Download raw body.
[POC] performance loss due to inefficiency of kernel lock implementation + kernel build profile a
[POC] performance loss due to inefficiency of kernel lock implementation + kernel build profi
[POC] performance loss due to inefficiency of kernel lock implementation + kernel build profi
On 24/12/25(Wed) 01:26, Mateusz Guzik wrote:
> On Sun, Dec 21, 2025 at 9:15 AM Mateusz Guzik <mjguzik@gmail.com> wrote:
> >
> > I. kernel lock implementation
> >
> > Of course the fact that the lock exists in the first place and the
> > extent to which it is used are a problem in their own right.
> >
> > But even then, performance is below what it can be in that setting.
> >
> > There are 2 angles to it:
> >
> > 1. it is implemented as a ticket lock, but these don't scale as there is
> > a centralized place getting constantly read
> > 2. even with that in mind performance is further affected by
> > false-sharing of the state:
> >
> > struct __mp_lock_cpu {
> > u_int mplc_ticket;
> > u_int mplc_depth;
> > };
> >
> > struct __mp_lock {
> > struct __mp_lock_cpu mpl_cpus[MAXCPUS];
> > volatile u_int mpl_ticket;
> > u_int mpl_users;
> > #ifdef WITNESS
> > struct lock_object mpl_lock_obj;
> > #endif
> > };
> >
> > Assuming given __mpl_lock is 64-byte aligned, this means 8 cpus have
> > their state in the same cacheline.
> >
> > Out of curiosity I implemented it on top of Anderson's lock instead and
> > managed to get a nice scalability speed up in microbenchmarks for little
> > effort. The patch is a POC and is included for reference, I have no
> > interest in productizing it and I'm not claiming this is the best
> > choice -- perhaps CLH would be a better pick. Note MCS is more expensive
> > to unlock.
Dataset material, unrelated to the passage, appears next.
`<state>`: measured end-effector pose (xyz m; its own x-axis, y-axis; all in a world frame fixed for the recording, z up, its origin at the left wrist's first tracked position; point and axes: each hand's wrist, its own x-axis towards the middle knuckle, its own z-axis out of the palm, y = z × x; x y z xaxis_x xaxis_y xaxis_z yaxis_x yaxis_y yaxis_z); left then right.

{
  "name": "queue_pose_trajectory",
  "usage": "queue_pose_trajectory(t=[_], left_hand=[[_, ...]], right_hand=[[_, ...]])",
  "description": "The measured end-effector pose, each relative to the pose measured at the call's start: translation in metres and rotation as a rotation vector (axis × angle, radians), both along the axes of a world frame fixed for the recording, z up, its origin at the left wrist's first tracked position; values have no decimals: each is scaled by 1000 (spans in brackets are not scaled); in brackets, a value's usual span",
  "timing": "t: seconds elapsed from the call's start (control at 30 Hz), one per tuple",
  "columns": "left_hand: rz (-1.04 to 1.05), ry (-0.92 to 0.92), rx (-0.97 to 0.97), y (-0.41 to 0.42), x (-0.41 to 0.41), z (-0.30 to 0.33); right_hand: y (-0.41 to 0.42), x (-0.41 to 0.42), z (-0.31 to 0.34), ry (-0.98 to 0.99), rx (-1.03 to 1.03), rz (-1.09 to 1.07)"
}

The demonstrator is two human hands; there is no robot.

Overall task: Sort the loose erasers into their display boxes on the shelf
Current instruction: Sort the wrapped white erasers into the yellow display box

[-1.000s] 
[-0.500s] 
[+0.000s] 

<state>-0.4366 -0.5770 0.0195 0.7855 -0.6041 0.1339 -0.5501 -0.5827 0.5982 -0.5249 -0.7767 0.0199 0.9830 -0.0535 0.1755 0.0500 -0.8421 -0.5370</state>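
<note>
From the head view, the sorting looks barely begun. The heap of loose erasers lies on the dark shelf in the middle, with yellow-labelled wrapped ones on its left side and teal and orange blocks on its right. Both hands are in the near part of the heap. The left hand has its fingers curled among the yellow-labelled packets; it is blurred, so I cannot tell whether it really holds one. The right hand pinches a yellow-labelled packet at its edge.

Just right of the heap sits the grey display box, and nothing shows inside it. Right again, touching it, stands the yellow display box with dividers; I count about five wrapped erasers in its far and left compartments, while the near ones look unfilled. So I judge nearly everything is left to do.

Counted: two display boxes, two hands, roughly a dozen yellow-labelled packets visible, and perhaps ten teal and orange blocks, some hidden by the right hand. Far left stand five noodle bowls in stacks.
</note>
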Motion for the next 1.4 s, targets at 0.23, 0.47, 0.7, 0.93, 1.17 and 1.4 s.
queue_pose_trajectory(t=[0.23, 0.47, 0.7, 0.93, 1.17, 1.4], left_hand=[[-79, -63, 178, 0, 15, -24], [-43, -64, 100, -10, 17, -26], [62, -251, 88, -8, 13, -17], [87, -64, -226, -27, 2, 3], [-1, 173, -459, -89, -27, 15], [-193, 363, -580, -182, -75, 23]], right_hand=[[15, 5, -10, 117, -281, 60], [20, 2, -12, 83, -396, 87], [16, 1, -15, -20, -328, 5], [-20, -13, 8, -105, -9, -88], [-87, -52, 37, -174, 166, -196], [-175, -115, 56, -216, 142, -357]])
This is very much NUMA oblivious, but this is probably not a
> > real factor for the time being in this context.
> >
> > In order to bench this I ran fstat in a loop over different files which
> > globally serializes on the lock with 8 different processes doing the
> > work. This is on amd64.
> >
> > Results are (ops/s):
> > before: 2305501
> > after: 5891611 (+155%)
> >
> > As a side note, sticking to the ticket lock but guaranteeing separate
> > state locations bumps the rate to 3161182 ops/s.
> >
> >
>
> Now that I look at it, I think the Anderson's lock is a perfectly sane choice to
> replace the ticket lock for the foreseable future.
>
> The implementation as below needs some cosmetic clean ups + a bit of
> commentary.
>
> It depends on MAXCPUS being a power of 2, which can be checked for at
> compilation time and which to my grep is not a real problem.
>
> The dependency stems from behavior of mplc_index on wraparound -- it has
> to match the same value modulo MAXCPUS as non-wrapped counter. However,
> worst case this can just get a branch to avoid the wraparound in the
> first place.
>
> The real question is what to do about CACHELINESIZE. Currently it is
> defined in percpu.h, but that's clearly wrong. Perhaps cleaning that up
> can be considered beyond the scope and this thing here can also just
> define it to 64.
>
> percpu.h can't be included due to immediate build failures.
>
> I can do the tidy ups if there is interest in getting this in.
I'd appreciate such diff. Thanks.
> > POC Anderson's lock (warning: assumes power-of-2 MAXCPUS and 64-byte
> > cachelines):
> >
> > diff --git a/sys/kern/kern_lock.c b/sys/kern/kern_lock.c
> > index fe75b7ae895..2a491271509 100644
> > --- a/sys/kern/kern_lock.c
> > +++ b/sys/kern/kern_lock.c
> > @@ -117,8 +117,10 @@ void
> > ___mp_lock_init(struct __mp_lock *mpl, const struct lock_type *type)
> > {
> > memset(mpl->mpl_cpus, 0, sizeof(mpl->mpl_cpus));
> > - mpl->mpl_users = 0;
> > - mpl->mpl_ticket = 1;
> > + mpl->mpl_locks[0].taken = false;
> > + for (int i = 1; i < MAXCPUS; i++)
> > + mpl->mpl_locks[i].taken = true;
> > + mpl->mpl_index = 0;
> >
> > #ifdef WITNESS
> > mpl->mpl_lock_obj.lo_name = type->lt_name;
> > @@ -131,7 +133,7 @@ ___mp_lock_init(struct __mp_lock *mpl, const struct lock_type *type)
> > }
> >
> > static __inline void
> > -__mp_lock_spin(struct __mp_lock *mpl, u_int me)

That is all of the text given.